* Directions *
Take from the entries below the stretch from the line with "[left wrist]" through the line with "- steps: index", and return it exactly, leaving the pictures out.
▬▬▬▬▬▬
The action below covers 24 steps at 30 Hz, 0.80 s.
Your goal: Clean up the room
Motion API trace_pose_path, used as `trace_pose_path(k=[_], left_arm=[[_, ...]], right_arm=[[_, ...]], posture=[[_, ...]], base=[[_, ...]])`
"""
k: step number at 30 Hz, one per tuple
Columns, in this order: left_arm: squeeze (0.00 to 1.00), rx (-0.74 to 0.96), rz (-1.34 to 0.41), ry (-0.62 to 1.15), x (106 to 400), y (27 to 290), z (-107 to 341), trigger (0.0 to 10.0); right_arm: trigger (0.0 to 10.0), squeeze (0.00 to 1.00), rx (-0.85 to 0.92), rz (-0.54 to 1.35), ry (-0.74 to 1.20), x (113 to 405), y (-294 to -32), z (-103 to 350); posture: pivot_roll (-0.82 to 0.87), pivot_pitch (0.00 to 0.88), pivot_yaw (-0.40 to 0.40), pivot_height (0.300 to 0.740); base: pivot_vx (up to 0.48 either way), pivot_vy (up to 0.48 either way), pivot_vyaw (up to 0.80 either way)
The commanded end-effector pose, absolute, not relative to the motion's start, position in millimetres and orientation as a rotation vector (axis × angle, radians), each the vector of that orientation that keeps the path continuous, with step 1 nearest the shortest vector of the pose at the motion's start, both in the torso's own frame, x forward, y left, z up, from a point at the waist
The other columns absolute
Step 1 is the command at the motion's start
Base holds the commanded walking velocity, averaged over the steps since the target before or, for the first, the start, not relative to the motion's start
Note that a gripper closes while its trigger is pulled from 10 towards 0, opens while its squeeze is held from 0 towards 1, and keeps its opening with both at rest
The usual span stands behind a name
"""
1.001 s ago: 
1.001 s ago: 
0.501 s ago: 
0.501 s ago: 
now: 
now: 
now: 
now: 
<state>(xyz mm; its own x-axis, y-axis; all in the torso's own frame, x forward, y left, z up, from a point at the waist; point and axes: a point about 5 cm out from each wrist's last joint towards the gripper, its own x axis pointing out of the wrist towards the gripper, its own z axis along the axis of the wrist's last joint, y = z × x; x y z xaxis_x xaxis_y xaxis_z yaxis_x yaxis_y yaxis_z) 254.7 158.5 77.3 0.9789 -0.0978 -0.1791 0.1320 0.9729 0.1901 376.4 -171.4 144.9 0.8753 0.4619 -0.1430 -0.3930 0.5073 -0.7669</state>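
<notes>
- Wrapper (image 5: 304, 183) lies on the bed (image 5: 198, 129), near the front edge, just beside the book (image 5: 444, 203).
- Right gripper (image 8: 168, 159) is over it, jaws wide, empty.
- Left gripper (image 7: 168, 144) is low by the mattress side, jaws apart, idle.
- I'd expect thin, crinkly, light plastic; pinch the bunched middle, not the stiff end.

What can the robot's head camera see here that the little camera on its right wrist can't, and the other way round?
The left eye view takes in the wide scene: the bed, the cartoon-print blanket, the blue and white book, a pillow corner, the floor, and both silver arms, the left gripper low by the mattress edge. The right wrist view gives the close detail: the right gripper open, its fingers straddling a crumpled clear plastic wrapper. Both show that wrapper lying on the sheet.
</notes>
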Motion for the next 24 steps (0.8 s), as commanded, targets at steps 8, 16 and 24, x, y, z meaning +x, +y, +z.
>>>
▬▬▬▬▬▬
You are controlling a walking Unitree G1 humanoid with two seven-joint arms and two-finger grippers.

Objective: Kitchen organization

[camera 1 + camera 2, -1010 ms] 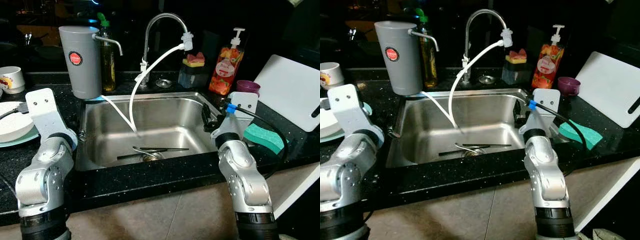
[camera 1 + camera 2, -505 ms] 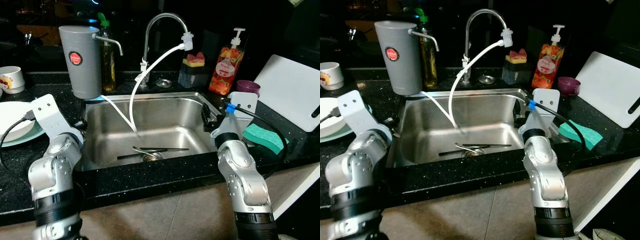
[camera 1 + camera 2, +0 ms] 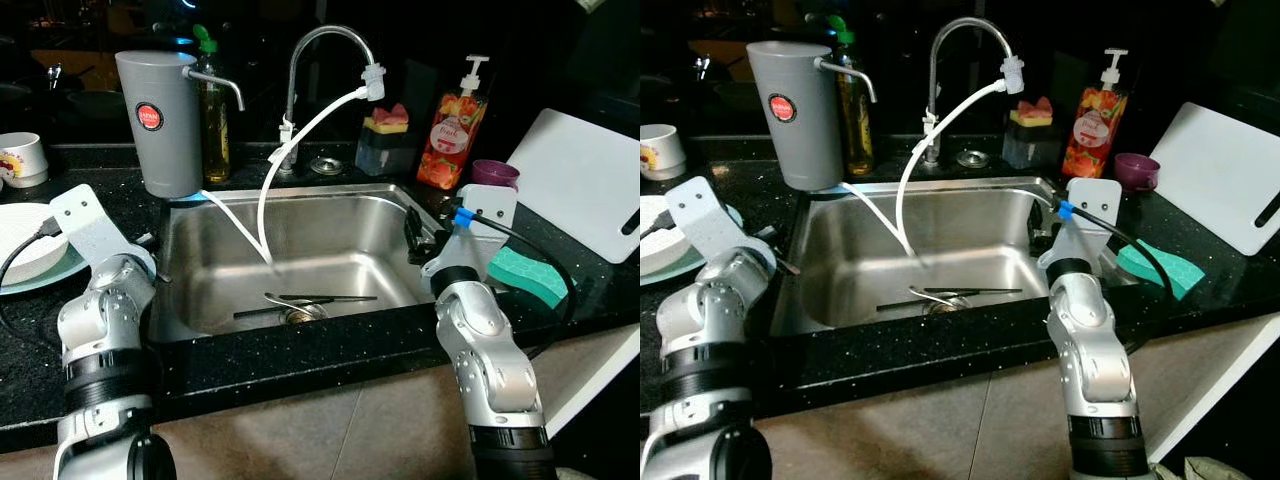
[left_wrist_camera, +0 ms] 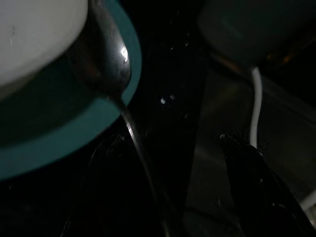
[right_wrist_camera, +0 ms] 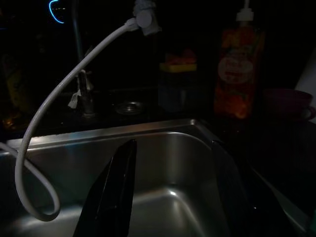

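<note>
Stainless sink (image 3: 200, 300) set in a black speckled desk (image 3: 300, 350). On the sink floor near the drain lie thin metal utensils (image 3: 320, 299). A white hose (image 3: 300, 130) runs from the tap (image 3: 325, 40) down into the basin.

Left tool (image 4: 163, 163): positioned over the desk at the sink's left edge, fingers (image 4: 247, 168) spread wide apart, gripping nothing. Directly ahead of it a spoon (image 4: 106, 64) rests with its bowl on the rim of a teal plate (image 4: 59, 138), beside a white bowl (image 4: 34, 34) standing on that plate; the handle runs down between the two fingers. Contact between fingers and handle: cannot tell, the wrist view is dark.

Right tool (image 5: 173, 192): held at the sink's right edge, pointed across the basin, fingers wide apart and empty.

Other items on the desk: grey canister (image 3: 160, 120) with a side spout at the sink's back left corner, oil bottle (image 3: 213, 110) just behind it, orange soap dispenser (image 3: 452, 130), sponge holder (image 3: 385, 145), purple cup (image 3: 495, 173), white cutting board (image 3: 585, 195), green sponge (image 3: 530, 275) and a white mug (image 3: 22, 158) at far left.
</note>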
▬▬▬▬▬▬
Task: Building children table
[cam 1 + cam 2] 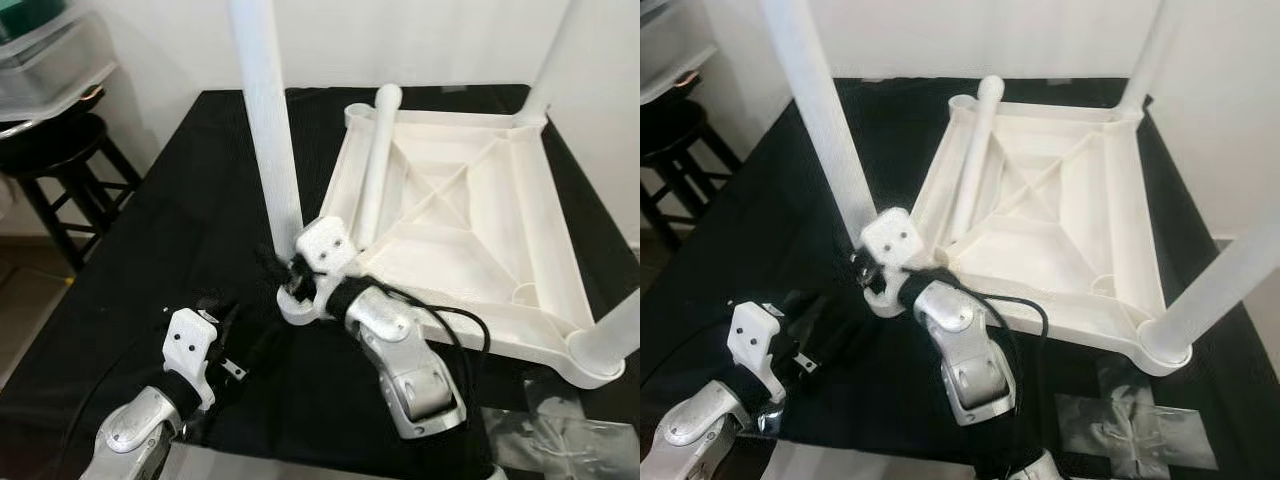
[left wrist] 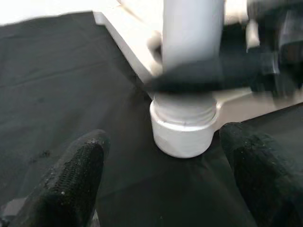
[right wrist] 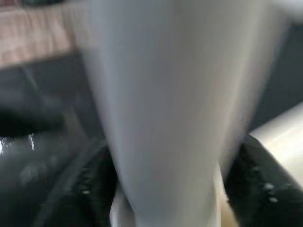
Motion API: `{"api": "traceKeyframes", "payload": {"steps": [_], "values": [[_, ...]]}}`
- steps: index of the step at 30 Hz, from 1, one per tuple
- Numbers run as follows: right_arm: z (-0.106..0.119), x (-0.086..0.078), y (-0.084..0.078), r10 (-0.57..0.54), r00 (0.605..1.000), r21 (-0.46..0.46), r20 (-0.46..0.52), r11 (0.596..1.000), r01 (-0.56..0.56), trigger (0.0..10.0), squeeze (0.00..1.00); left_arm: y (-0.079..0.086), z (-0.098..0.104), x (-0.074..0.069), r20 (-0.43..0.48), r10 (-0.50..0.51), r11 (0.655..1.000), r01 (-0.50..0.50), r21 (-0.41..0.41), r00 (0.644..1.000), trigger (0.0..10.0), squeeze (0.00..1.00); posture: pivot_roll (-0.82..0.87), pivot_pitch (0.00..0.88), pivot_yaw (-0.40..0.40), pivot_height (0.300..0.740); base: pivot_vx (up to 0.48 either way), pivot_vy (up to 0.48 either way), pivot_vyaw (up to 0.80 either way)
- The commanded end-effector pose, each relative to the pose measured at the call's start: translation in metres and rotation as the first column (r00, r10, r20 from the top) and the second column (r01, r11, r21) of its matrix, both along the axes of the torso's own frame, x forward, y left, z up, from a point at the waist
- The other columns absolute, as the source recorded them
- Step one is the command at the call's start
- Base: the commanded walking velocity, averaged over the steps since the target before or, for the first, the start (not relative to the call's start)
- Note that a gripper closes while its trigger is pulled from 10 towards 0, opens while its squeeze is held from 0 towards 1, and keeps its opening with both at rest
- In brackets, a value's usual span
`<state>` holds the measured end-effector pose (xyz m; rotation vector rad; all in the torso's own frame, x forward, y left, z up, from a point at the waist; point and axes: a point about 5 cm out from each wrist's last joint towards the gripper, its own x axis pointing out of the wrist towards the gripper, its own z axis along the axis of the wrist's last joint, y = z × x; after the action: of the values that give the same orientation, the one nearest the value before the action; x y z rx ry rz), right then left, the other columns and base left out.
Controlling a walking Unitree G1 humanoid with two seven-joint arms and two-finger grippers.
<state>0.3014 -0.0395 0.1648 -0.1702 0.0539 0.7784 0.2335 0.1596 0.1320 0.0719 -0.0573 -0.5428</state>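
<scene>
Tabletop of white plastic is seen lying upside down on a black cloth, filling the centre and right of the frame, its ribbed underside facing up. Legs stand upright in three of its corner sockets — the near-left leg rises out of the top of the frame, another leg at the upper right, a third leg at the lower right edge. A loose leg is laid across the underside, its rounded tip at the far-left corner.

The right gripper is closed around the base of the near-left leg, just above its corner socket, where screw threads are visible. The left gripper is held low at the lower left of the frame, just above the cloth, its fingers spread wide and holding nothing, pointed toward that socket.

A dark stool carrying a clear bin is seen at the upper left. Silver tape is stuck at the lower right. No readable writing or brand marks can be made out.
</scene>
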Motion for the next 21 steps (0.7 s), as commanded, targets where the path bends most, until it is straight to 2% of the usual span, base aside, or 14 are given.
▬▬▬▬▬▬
* Result for this exercise *
[left wrist] 
[right wrist] 
Motion API: `{"api": "traceKeyframes", "payload": {"steps": [_], "values": [[_, ...]]}}`
- steps: index of the step at 30 Hz, from 1, one per tuple

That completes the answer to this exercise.